5. Hollywood Premiere Motel. Petty and the boys sold all their possessions in Florida and drove back out to L.A. Shelter Records put them up first at this motel, which, Petty remembered, "was really a hooker place." (CWTP) It's got a great neon sign at least. 5333 Hollywood Blvd.

6. Canoga Park. The residences rented for Mudcrutch were in Canoga Park. With no furniture in sight, Petty thought himself a king nonetheless. "We brought all the girls and dogs and everything. This was heavy shit, man. A house with a swimming pool." (CWTP)

7. Travelodge Hotel. Petty lived at the Travelodge with his wife while recording the first album. His daughter was born just after they moved to L.A., and while living at the hotel they put her in a drawer as a crib. 1401 N. Vermont Ave.

8. The Winona. Another "hooker" motel Petty slept in during the early days. It was right across the street from Shelter. Label co-owner Leon Russell would come there to pick Petty up in his Rolls-Royce. 5131 Hollywood Blvd.

9. The Alley.The Alley is a North Hollywood rehearsal studio where Mudcrutch met in the early days. A Mudcrutch-era song, "Don't Do Me Like That," was recorded there for Damn the Torpedoes. The phrase "don't do me like that" came from Petty's dad; Petty always thought it sounded funny and Southern. This is pretty much the nicest thing he ever said about his abusive father, who disrespected his son's musical talents until he was famous. Then Petty bought him a Cadillac. 5066 Lankershim Blvd.
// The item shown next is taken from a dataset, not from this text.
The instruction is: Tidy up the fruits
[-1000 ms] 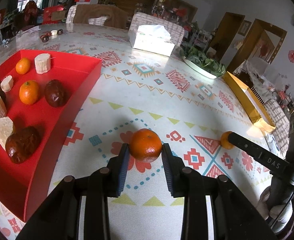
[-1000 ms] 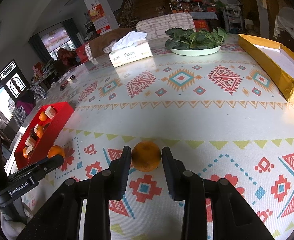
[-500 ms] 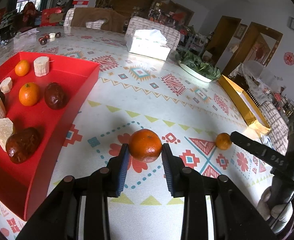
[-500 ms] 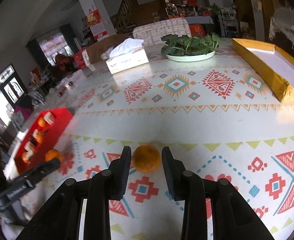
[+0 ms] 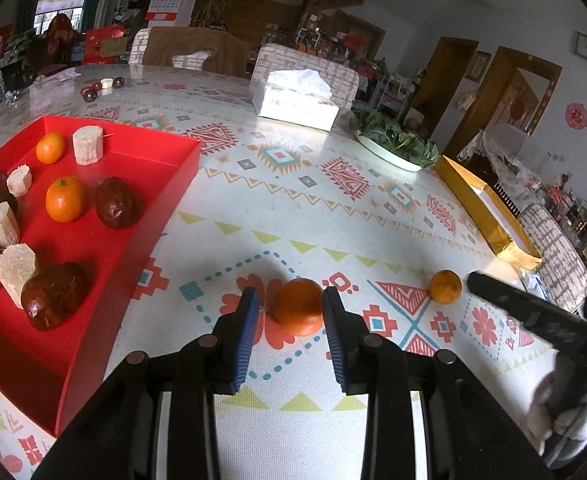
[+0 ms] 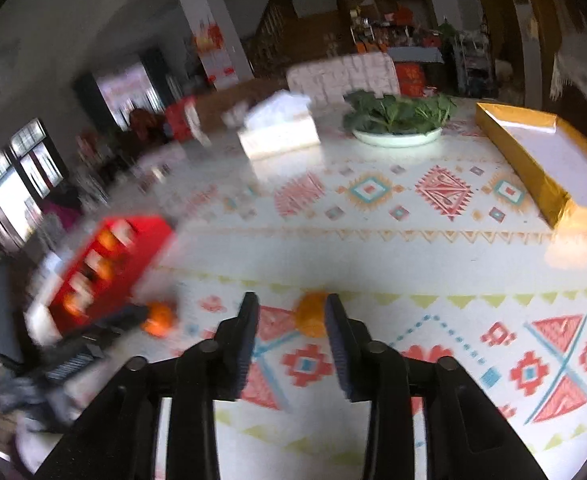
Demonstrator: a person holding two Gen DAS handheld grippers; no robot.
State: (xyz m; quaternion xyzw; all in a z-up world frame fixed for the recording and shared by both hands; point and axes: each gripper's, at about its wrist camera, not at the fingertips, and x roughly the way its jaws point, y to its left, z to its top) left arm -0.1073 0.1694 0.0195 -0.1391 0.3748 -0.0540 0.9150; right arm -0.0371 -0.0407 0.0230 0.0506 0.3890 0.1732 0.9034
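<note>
Left wrist view sharp, right wrist view smeared by motion. Landmark: red tray (image 5: 161,200), holding small oranges, dark red glossy fruits and pale cut chunks. The first orange (image 5: 298,306) lies on the patterned tablecloth (image 5: 293,200), off the tray's near right corner and clear of its wall. It is small, round, bright orange with a slightly dimpled skin, lit from above and shaded underneath. It sits between the jaws of the left gripper (image 5: 289,296): it looks to touch the right-hand blue pad, but I see a strip of cloth between it and the left-hand pad, so I log these jaws as parted and not clamping. The second orange (image 5: 445,287) is on the same cloth, further from the tray than the first, well apart from it. It is the same kind, a little smaller in view, with a bright highlight. In the right wrist view it is only an orange blur hard against the right-hand finger of the right gripper (image 6: 290,304), with an open gap on the other side. Those jaws are opening and no squeeze on the fruit shows.
</note>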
10. Village Recorder. Shelter dropped Mudcrutch but kept Petty for a solo deal, leaving his Florida mates in the lurch. Mudcrutch keyboardist Benmont Tench put together a new band and began rehearsing them at the Village Recorder. Petty came in one day to play harmonica and heard Tench playing keys with Mike Campbell (guitar), Ron Blair (bass), Stan Lynch (drums) and Randall Marsh (drums), and thought, "I have to steal this band." And he did, calling them the Heartbreakers. 1616 Butler Ave.